Something else also proved is that music can actually help with the pain. When you’re injured, you mainly focus on pain than anything else, but when you focus on that rather than the pain. So when you are hurt and taking a test, you can focus more than you would normally. Another thing that helps in this situation is music can improve your brain function. One study shows that test takers got more answers right and completed the test on time.

Music as a Support Tool for ADHD and Stress

Something that is good for people with ADHD is that music can help with that too. Studies have shown that music can be just as effective as medication. In addition to everything else, it helps with it also helps with depression because of its ability to reduce stress-related hormones. The reason this is so important because now students get really stressed out about schoolwork and feel like they can’t get it done.

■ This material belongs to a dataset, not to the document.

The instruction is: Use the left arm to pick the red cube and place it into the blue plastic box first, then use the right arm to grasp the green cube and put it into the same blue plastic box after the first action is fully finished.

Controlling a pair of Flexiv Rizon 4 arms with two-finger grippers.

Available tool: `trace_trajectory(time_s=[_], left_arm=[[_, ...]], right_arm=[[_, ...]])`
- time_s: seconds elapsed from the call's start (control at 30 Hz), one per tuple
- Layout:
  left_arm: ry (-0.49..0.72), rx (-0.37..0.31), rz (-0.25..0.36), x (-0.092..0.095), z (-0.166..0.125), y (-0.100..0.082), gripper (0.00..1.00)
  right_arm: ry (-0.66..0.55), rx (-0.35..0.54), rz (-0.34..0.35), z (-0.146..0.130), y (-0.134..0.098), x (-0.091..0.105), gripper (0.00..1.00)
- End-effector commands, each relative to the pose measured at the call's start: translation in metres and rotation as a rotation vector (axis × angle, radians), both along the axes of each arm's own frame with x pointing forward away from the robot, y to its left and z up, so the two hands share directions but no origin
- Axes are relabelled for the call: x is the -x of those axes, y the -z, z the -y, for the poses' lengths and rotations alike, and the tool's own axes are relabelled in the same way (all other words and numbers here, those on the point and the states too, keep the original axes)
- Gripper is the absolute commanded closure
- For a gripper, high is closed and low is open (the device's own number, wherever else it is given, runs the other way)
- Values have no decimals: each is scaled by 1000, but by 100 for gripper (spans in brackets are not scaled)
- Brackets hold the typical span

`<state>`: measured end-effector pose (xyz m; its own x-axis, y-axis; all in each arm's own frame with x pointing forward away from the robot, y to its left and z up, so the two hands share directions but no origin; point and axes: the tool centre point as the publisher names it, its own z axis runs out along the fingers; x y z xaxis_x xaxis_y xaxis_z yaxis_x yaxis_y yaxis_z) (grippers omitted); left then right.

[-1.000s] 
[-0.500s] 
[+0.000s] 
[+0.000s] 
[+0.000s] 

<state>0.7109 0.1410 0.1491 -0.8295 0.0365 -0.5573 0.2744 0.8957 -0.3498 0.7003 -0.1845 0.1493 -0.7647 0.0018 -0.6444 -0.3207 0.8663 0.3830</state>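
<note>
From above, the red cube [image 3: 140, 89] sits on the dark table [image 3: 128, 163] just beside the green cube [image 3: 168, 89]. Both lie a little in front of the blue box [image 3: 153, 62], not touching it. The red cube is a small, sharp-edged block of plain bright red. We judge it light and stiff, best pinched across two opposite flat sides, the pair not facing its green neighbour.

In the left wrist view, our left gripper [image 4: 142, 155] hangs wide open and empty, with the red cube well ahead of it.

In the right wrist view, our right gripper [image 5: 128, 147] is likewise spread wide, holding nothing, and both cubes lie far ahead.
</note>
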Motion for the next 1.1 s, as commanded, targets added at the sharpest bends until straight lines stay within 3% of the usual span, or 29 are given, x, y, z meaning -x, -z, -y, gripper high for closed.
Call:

The Positive Effects of Classical Music

While listening to your favorite music is great, classical music is better. The reason that is better is that classical music, according to a study, will make you smarter. This type of music is mainly for learning and tests rather than studying because it helps you improve test scores and errors. This, as I have said before, also could improve mood, help you focus, and reduce stress.

Pump-up music is just what it sounds like. It is music that gets you pumped up. Pump-up music does not sound like something that would be related to school, but it is. The reason it is related to school is that before a test, it can help you feel more prepared for a test or quiz. Pump-up music is fast or bass-heavy music, so that helps you become more confident in what you are doing.

Conclusion: The Responsible Use of Music in Classrooms

Different types of music can be bad depending on what you are doing. Music that is fast and loud is bad for basically everything except getting yourself pumped up. Most studies will show that music is bad, and it can be, but only if it is used correctly. What I mean by ‘used correctly’ is students abusing the fact they would be able to listen to music in class and would find loopholes to listen to it during important things they need to learn. And that’s why music should be allowed in classrooms.

Works Cited

  1. Hallam, S., & Price, J. (1998). Can the use of background music improve the behaviour and academic performance of children with emotional and behavioural difficulties? British Journal of Special Education, 25(2), 88-91.
  2. Mammarella, N., Fairfield, B., & Cornoldi, C. (2007). Does music enhance cognitive performance in healthy older adults? The Vivaldi effect. Aging Clinical and Experimental Research, 19(5), 394-399.
  3. Thoma, M. V., La Marca, R., Brönnimann, R., Finkel, L., Ehlert, U., & Nater, U. M. (2013). The effect of music on the human stress response. PLoS ONE, 8(8), e70156.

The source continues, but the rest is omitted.